The Transition Meeting
The transition IEP meeting is obviously the most important (not to mention nerve-wracking) part of the process, so you want to make sure of a few things:
- Don’t give up any accommodations or services. No matter how well you vet a new school, you can never truly know all the ins and outs until your child starts attending, and therefore can’t know for sure what supports they might need. Until the transition actually happens, do not give up any services (such as OT or speech therapy) that the school might feel your child doesn’t need — the same goes for accommodations. (Here’s a comprehensive list of accommodations.) Services or accommodations can be removed once the transition is complete if they are truly no longer needed. Remember to ask how the services will be applied as well. Some pull-out services could and should be considered for push-in instead (administered within the classroom as opposed to in a private or resource room).
- Maintain high academic expectations. Consider creating a vision statement for your child that clearly describes their strengths — a strength-based IEP can make all the difference in helping the IEP team determine which goals and accommodations will best support your child in achieving what they’re capable of. But don’t stop there! Read up on how you can make sure your child’s IEP goals are based on common core standards.
- If it ain’t broke, don’t fix it. Make sure any processes or strategies that worked in preschool are included in the new IEP. This can include anything from safeguards against elopement to something more granular, like five-minute warnings when transitions will happen. These notes can be included under the IEP’s parental notes or concerns section, and will help establish a recognized continuity for your child that will help them be more comfortable and successful.
- Establish the best setting. What type of kindergarten classroom is going to achieve the least restrictive, most appropriate environment? And should it be worked up to, rather than jumped into? Kindergarten is often the first opportunity to gain access to GenEd or inclusion, which can be a challenge to advocate for.
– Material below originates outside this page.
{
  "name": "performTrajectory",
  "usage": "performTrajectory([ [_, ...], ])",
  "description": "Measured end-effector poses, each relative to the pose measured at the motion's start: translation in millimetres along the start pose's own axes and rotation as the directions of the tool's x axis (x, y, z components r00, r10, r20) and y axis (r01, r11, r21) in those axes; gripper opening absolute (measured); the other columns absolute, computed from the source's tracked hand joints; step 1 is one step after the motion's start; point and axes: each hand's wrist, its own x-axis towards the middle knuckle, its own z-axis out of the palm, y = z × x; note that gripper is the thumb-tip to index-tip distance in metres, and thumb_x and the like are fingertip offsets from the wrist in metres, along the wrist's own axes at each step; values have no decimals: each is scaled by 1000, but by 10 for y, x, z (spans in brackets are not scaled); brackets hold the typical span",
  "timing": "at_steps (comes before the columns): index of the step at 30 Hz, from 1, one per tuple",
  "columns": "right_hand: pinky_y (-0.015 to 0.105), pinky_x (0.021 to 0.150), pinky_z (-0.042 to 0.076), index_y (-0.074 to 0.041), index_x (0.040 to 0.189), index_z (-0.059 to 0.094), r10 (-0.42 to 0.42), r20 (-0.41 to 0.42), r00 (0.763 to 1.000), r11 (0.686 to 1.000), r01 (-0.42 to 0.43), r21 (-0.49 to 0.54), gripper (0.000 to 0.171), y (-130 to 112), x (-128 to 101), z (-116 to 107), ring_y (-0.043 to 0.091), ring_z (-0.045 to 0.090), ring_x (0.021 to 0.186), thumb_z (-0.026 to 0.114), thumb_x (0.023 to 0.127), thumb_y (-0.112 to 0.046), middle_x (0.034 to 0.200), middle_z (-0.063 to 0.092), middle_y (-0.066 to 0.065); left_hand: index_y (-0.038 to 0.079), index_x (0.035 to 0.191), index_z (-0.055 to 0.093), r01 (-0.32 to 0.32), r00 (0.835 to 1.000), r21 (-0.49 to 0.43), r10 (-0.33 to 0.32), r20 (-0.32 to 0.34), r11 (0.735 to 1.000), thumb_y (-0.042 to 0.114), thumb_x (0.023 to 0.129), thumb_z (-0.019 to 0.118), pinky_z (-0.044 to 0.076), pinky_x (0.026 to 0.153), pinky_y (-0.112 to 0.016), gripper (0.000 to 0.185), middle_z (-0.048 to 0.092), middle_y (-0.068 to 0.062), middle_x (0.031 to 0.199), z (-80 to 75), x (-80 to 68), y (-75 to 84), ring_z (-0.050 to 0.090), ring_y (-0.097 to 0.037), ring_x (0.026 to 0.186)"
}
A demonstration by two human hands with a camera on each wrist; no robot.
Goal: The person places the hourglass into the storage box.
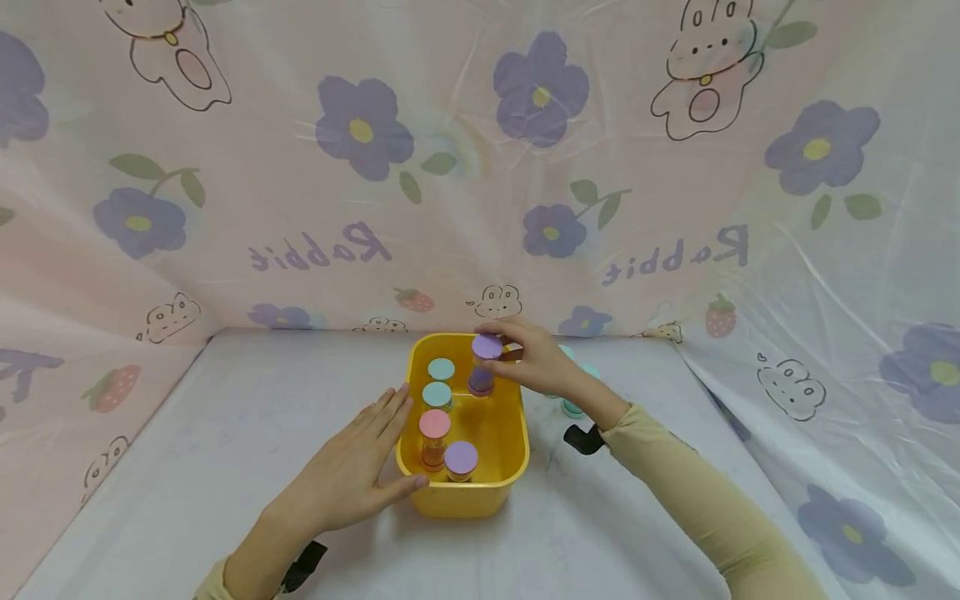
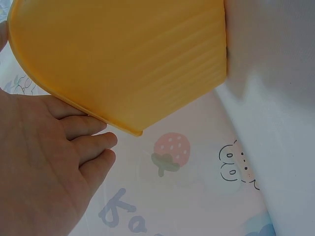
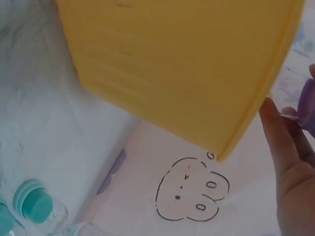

For example, if your child is not fully toilet-trained yet, that should not exclude them from a GenEd setting. If there are other medical issues or concerns about their ability to sustain a longer day with higher demands (more rules, more classmates, longer days, no naps), some districts might allow the child to start the first few weeks with half days.
If your child struggles upon transition, or you know they will probably exhibit behaviors, don’t be afraid to request a functional behavior analysis (FBA) within the first few weeks of school starting. This allows you to assess possible reasons behind the behaviors and to add supports rather than being pushed to an SDC.
- Never go alone. Consider hiring an advocate if inclusion is an important element for you and you’re not sure how best to integrate it into the IEP. But if that’s not an option, bring along the preschool provider and/or any other outside service providers, such as in-home ABA therapists. Their input is always beneficial, and gives you another set of ears in the room (on your side of the table).
- Finally, it’s always a good idea to record your IEP meeting, transition or otherwise; note that you must inform the school 24 hours in advance of your intent to record the meeting. Try to have all your questions and concerns written out (and your vision statement, if you prepared one) and send it to the IEP team a few days prior to the meeting. You’ll be more likely to receive thorough, honest, and detailed answers when team members have had the opportunity to prepare.
And remember that anything that isn’t working can always be changed! You have the right to call an IEP meeting at any time, no matter the transition stage of your child.